[INFORMATION SHOWN — start]
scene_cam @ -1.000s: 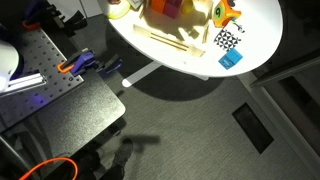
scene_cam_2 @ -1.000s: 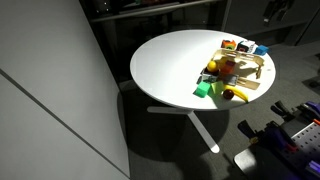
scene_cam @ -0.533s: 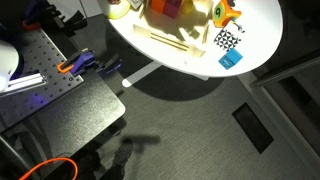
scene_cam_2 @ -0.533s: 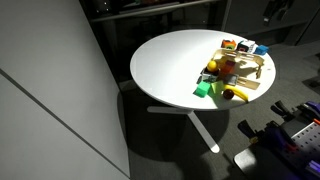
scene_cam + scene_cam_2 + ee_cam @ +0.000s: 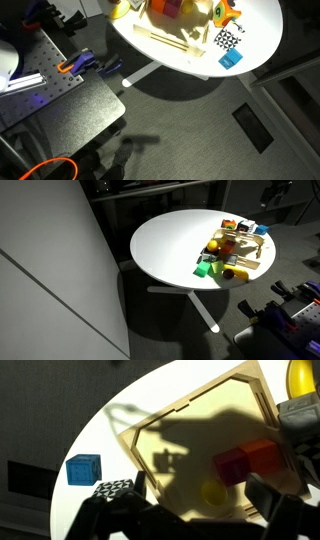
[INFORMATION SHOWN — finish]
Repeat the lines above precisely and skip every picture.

scene_cam @ -1.000s: 
scene_cam_2 @ -1.000s: 
scene_cam @ -0.533s: 
scene_cam_2 @ -0.533s: 
scene_cam + scene_cam_2 + ee_cam @ +0.000s: 

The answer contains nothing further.